Re: Speedup twophase transactions

From: Michael Paquier <michael(dot)paquier(at)gmail(dot)com>
To: Stas Kelvich <s(dot)kelvich(at)postgrespro(dot)ru>
Cc: Simon Riggs <simon(at)2ndquadrant(dot)com>, PostgreSQL mailing lists <pgsql-hackers(at)postgresql(dot)org>, Jesper Pedersen <jesper(dot)pedersen(at)redhat(dot)com>, Robert Haas <robertmhaas(at)gmail(dot)com>
Subject: Re: Speedup twophase transactions
Date: 2016-12-21 22:35:25
Message-ID: CAB7nPqQ0WbUNrzjbGhnzxV96iQGb_jfb5HUX9+PkCMRSd+LEPA@mail.gmail.com
Views: Raw Message | Whole Thread | Download mbox | Resend email
Thread:
Lists: pgsql-hackers

On Wed, Dec 21, 2016 at 10:37 PM, Stas Kelvich <s(dot)kelvich(at)postgrespro(dot)ru> wrote:
> On 21 Dec 2016, at 19:56, Michael Paquier <michael(dot)paquier(at)gmail(dot)com> wrote:
>> That's indeed way simpler than before. Have you as well looked at the
>> most simple approach discussed? That would be just roughly replacing
>> the pg_fsync() calls currently in RecreateTwoPhaseFile() by a save
>> into a list as you are doing, then issue them all checkpoint.Even for
>
>> 2PC files that are created and then removed before the next
>> checkpoint, those will likely be in system cache.
>
> Yes, I tried that as well. But in such approach another bottleneck arises
> —
> new file creation isn’t very cheap operation itself. Dual xeon with 100
> backends
> quickly hit that, and OS routines about file creation occupies first places
> in perf top. Probably that depends on filesystem (I used ext4), but avoiding
> file creation when it isn’t necessary seems like cleaner approach.
> On the other hand it is possible to skip file creation by reusing files,
> for example
> naming them by dummy PGPROC offset, but that would require some changes
> to places that right now looks only at filenames.

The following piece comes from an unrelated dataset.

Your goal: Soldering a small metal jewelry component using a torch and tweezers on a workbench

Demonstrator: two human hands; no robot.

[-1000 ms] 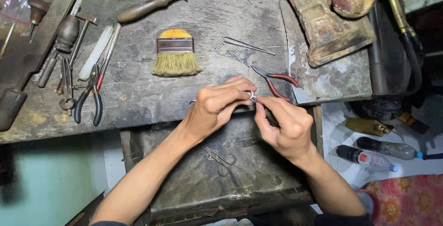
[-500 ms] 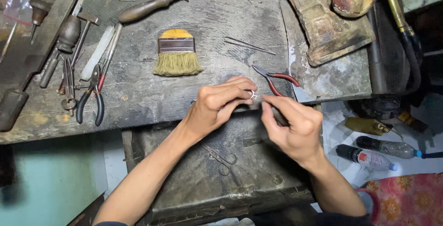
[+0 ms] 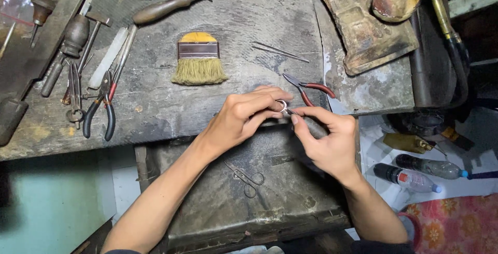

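We see a workshop: a scarred bench [image 3: 238, 20] (dark with grime) strewn with pliers [image 3: 101, 106], hammer [image 3: 93, 33], brush [image 3: 198, 59].

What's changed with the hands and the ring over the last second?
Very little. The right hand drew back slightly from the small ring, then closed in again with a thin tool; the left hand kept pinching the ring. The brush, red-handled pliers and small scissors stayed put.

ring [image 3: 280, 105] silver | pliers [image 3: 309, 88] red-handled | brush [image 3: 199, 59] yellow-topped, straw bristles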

Interesting. Thanks for looking at it. Your latest approach looks more
promising based on that then.

>> And this saves lookups at the WAL segments
>> still present in pg_xlog, making the operation at checkpoint much
>> faster with many 2PC files to process.
>
> ISTM your reasoning about filesystem cache applies here as well, but just
> without spending time on file creation.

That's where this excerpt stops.